### Task input
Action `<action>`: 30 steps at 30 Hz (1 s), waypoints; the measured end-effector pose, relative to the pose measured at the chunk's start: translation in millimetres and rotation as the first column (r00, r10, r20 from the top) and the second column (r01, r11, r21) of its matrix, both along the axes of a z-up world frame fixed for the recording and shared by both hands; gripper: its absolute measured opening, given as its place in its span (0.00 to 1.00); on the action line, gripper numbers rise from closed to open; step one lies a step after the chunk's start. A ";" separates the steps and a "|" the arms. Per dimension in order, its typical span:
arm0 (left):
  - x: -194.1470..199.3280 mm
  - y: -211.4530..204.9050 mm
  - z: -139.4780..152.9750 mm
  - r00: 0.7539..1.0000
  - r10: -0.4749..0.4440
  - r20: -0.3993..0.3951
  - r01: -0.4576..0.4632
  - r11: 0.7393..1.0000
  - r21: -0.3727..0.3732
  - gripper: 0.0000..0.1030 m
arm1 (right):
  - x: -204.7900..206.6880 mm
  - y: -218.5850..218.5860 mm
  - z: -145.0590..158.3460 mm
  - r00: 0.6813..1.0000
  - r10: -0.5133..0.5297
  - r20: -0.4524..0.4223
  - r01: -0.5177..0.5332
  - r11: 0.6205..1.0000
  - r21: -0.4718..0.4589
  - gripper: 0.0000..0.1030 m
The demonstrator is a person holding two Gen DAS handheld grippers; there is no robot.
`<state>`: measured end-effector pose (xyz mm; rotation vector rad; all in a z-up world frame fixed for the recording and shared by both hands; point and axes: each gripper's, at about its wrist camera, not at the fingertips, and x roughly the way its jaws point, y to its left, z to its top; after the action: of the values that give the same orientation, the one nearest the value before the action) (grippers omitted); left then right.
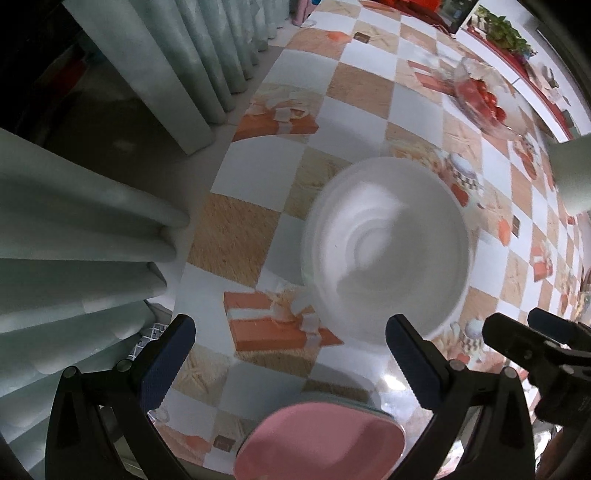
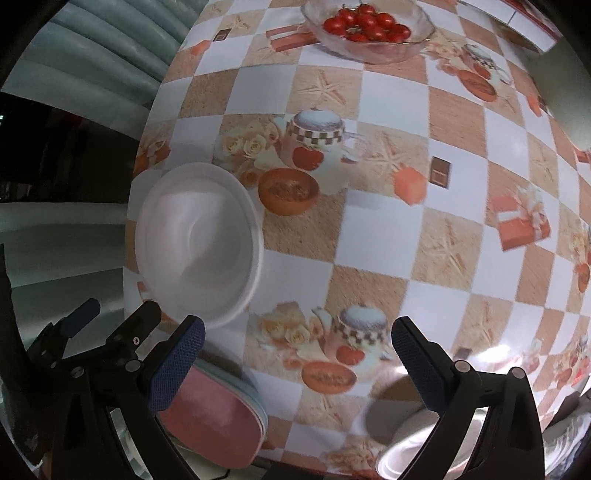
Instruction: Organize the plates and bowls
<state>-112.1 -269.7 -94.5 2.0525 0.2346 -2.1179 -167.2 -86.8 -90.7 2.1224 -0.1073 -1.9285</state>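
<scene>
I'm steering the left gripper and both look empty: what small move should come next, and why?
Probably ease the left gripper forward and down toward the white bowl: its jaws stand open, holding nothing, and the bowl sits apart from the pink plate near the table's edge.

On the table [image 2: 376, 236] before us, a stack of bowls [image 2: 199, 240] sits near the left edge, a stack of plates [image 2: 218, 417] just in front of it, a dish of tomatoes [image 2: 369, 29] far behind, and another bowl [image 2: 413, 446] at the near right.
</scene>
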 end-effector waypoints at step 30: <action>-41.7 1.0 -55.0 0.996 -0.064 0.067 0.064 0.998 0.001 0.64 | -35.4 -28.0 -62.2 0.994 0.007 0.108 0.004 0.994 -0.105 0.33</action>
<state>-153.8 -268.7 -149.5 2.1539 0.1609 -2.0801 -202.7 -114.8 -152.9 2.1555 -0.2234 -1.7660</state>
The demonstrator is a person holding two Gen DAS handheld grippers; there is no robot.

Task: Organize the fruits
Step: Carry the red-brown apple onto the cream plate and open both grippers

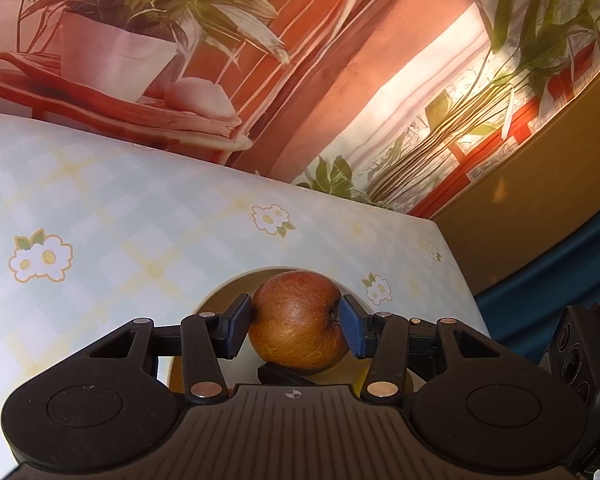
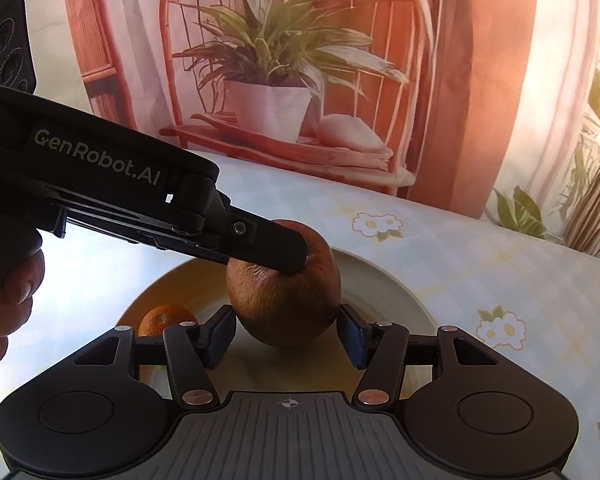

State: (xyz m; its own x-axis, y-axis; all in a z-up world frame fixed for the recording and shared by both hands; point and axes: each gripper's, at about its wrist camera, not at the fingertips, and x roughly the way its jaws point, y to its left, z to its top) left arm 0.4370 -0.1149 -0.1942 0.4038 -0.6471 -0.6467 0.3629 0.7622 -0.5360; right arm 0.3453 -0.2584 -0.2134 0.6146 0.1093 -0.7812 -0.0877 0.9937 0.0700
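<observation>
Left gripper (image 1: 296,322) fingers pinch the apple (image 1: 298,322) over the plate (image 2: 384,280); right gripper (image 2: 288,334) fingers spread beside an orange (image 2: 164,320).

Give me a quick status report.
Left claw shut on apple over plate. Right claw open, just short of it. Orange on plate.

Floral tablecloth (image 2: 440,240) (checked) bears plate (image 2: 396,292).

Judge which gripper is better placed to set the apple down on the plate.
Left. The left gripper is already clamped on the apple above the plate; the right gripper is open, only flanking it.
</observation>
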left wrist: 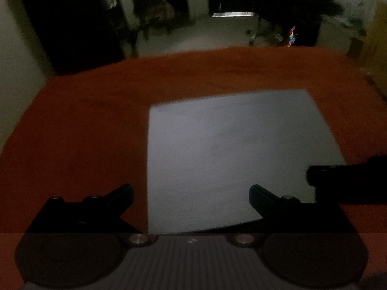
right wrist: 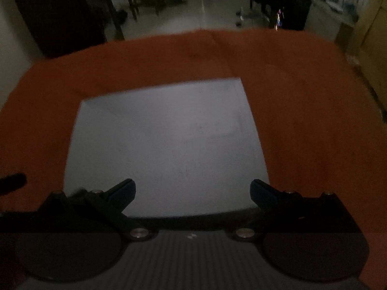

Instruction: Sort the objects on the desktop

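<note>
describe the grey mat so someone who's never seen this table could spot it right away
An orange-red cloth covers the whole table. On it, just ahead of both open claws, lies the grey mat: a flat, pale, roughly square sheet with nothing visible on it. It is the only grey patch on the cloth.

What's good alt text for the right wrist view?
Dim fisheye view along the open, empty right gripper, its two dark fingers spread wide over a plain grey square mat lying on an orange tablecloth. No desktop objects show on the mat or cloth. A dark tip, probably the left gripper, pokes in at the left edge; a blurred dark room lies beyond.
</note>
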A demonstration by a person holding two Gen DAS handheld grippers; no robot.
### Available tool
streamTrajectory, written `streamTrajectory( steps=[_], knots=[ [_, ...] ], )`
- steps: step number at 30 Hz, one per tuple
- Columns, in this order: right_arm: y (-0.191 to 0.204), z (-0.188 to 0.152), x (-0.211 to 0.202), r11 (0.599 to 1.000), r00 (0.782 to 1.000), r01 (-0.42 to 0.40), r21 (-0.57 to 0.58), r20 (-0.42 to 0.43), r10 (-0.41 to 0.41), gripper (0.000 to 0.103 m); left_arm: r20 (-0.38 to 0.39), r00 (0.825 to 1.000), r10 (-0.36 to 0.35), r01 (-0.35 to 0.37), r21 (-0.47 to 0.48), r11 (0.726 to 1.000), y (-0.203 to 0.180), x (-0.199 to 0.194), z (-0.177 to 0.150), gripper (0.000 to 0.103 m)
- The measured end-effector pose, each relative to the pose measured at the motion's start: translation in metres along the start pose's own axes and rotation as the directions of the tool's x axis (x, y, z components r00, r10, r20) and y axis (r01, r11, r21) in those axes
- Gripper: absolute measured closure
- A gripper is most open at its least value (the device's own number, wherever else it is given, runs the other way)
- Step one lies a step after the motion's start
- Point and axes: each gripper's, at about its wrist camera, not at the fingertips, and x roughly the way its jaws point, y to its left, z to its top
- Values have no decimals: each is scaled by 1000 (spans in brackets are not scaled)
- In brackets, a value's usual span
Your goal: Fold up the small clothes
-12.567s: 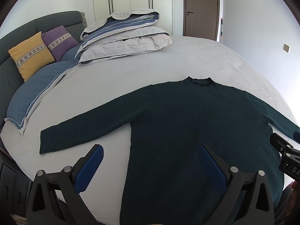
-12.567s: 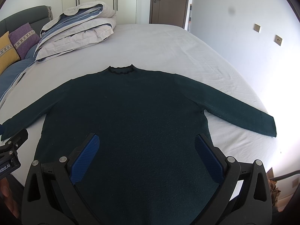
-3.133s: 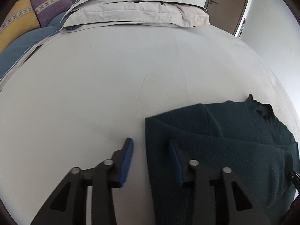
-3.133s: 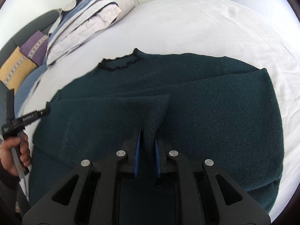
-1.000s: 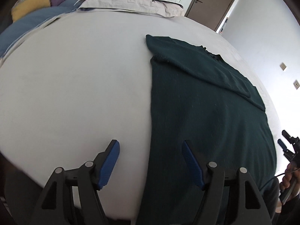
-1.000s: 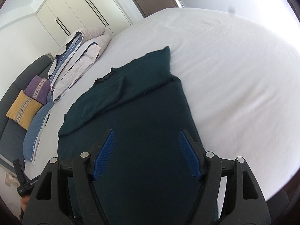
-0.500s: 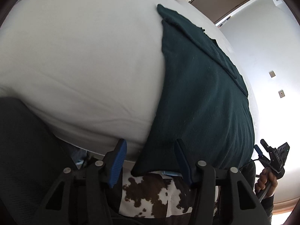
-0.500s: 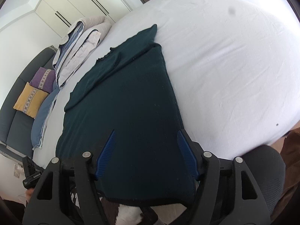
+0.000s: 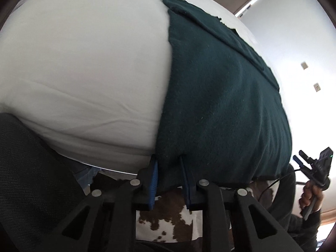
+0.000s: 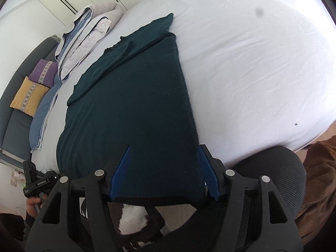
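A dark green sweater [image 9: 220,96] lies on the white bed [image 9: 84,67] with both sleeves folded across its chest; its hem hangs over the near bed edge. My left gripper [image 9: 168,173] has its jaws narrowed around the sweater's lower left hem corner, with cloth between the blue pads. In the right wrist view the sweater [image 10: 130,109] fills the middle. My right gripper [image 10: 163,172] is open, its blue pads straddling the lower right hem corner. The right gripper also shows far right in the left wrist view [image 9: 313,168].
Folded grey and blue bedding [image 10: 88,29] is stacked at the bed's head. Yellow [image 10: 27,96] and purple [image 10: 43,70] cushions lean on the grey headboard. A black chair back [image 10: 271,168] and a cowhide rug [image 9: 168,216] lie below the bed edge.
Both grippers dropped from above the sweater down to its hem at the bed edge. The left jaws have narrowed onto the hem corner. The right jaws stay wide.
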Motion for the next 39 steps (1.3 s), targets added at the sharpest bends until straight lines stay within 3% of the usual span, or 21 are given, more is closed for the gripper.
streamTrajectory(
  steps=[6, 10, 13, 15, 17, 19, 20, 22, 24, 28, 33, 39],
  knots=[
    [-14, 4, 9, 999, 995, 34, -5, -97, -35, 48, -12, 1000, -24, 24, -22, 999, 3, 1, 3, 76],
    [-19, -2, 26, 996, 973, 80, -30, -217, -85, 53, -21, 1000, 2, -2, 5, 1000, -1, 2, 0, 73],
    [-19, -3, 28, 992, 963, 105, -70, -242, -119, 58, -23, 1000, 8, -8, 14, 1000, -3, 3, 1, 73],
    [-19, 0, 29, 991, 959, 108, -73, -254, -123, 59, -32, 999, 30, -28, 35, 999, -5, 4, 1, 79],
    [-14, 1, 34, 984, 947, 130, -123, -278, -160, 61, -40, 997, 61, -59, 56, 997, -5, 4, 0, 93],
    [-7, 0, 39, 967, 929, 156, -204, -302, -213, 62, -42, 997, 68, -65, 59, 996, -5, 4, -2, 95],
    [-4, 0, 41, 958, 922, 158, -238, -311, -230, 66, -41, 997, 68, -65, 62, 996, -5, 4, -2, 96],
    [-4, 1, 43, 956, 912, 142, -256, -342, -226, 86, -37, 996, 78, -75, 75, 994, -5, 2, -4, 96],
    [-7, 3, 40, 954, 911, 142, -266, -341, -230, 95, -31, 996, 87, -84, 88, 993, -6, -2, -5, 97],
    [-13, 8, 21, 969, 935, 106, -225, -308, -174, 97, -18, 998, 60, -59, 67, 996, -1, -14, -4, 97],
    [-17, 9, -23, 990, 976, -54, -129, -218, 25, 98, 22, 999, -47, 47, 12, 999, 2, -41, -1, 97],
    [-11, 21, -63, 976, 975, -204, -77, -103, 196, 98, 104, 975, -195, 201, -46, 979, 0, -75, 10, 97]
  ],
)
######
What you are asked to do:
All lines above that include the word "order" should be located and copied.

Problem solution:
Action `<action>`: 30 steps at 30 Hz (1 s), waypoints; the measured end-effector pose, relative to the pose measured at the chunk's start: translation in millimetres and rotation as the first column (r00, r10, r20 from the top) and the second column (r01, r11, r21) of its matrix, both along the axes of a z-up world frame fixed for the recording and shared by both hands; gripper: its absolute measured opening, given as its place in its span (0.00 to 1.00); on the action line, gripper numbers rise from closed to open; step one lies a step after the chunk's start. A ";" separates the steps and a "|" the arms. Per dimension in order, its typical span:
- Columns, in this order: right_arm: y (-0.191 to 0.204), z (-0.188 to 0.152), x (-0.211 to 0.202), r11 (0.599 to 1.000), r00 (0.782 to 1.000), r01 (-0.42 to 0.40), r21 (-0.57 to 0.58), r20 (-0.42 to 0.43), r10 (-0.41 to 0.41), gripper (0.000 to 0.103 m); left_arm: r20 (-0.38 to 0.39), r00 (0.825 to 1.000), r10 (-0.36 to 0.35), r01 (-0.35 to 0.37), r21 (-0.47 to 0.48), r11 (0.726 to 1.000), y (-0.203 to 0.180), x (-0.199 to 0.194), z (-0.177 to 0.150), gripper (0.000 to 0.103 m)

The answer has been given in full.